By : Apeksha Thakkar Clinical Dietitian, Certified Diabetes Educator and Nutrigenomic Counselor
333

Protein for Children (5-8 Years)


After water, protein is probably the most abundant and plentiful element required for wellbeing and maintenance of body cells and tissues. An average full-term baby weighs around 2.5 kgs at birth and should be exclusively breast fed only on mothers’ milk for at least for first 6 months of life. Subsequently, during the weaning phase use of protein rich components, would help the growing infant to build a better body structure and immune response, as adult in later stages of life. Since the growth and development of growing child surges in the initial years of life, importance of protein should not be neglected.
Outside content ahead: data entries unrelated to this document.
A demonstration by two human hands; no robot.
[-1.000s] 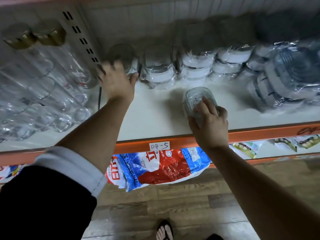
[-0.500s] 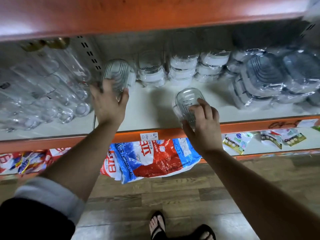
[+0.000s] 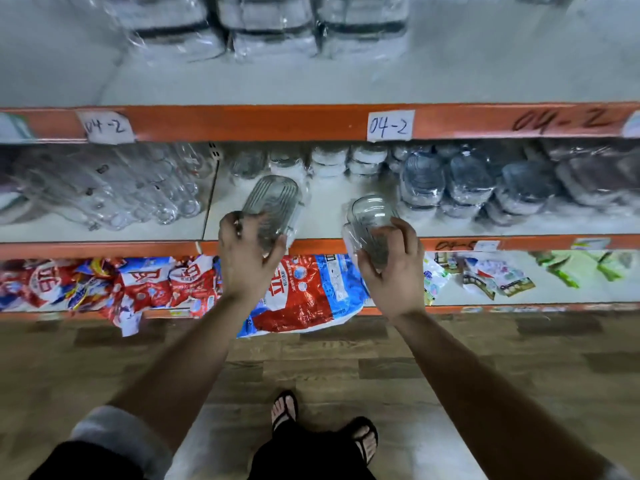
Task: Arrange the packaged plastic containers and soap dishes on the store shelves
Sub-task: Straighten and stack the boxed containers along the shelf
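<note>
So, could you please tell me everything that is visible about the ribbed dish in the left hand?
The ribbed dish is clear, apparently plastic, and oval with rounded ends and fine parallel ridges along its length. A thin transparent wrap seems to cover it. The left hand grips its near end, and the far end tilts up toward the white shelf. Nothing else visibly touches it.

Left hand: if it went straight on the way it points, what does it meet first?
Probably the wrapped clear containers at the back of the middle shelf; the ribbed soap dish that the left hand holds would touch them first. Bare shelf lies between; depth is unclear.
</note>
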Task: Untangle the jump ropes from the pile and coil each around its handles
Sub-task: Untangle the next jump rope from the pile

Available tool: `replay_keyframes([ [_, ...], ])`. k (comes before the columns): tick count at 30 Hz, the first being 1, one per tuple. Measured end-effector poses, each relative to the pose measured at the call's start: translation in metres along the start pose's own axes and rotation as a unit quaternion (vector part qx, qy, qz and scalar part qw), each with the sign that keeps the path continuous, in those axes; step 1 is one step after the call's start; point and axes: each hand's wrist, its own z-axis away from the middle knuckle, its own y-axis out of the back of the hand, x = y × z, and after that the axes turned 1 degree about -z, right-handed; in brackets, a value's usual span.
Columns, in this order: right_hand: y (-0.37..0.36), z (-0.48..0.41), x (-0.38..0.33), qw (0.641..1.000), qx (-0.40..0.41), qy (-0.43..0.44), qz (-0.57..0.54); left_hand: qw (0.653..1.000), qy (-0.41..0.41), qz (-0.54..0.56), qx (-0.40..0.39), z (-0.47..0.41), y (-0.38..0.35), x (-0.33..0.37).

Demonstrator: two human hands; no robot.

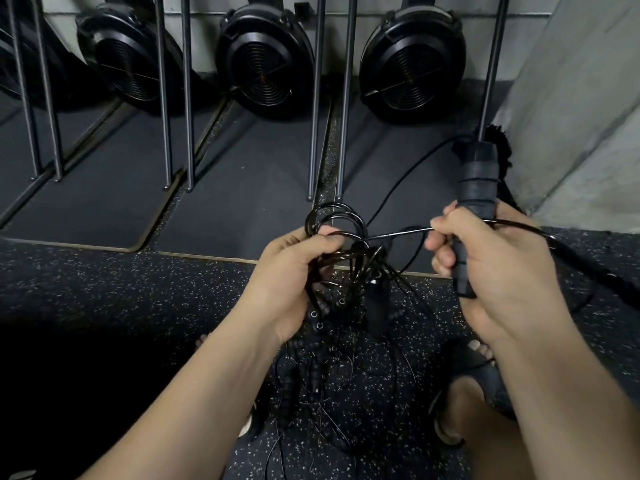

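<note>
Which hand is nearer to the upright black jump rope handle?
Right. The right hand grips the handle itself; the left hand is apart from it, off to its left, holding the tangled ropes.

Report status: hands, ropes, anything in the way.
Left hand grips tangled rope loops. Right hand grips partly wrapped handle, cord running between both. Knotted pile hangs to floor below.

Hidden under right hand: middle of handle. Lost behind left hand: part of rope tangle (separate ropes not distinguishable). Cropped at bottom edge: both forearms.
</note>
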Motion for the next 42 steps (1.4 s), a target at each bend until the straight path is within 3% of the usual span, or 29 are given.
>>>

Optimal protein nourishment commencing right from the childhood, can represent overall wellbeing of an adult in future and its supply should be prioritize accordingly. In this write up, we are going to discuss on the ways where protein can be incorporated in a paediatric age group, followed by a sample diet chart to get an idea about how to go about planning a balanced meal.


The pointers below could possibly assist caregivers to include proteinases sources in every meal for apparent reasons: -


1. Introducing yogurt and herbed dip with fresh fruit cuts.


2. Incorporating nut trail mix (Assorted, combined nuts and seeds to get viable dose of proteins)


3. Combination of cereals, millets and pulse in a form of pancakes, parathas etc.


4. Use hummus (chickpea dips), Guacamole, cottage cheese (Paneer) to make dips.


5. Chicken or tuna vegetable stuffed salad stuffed in pita bread can be a great snack for nonveg eaters.


6. Fermented products like idly, dhokla with stir fried vegetables can be a great option too.


7. Protein stuffed poha, egg scrambled can also be useful.


8. Inclusion of assorted sprouts, soy chunks in a form of patty/cutlets possibly could help too.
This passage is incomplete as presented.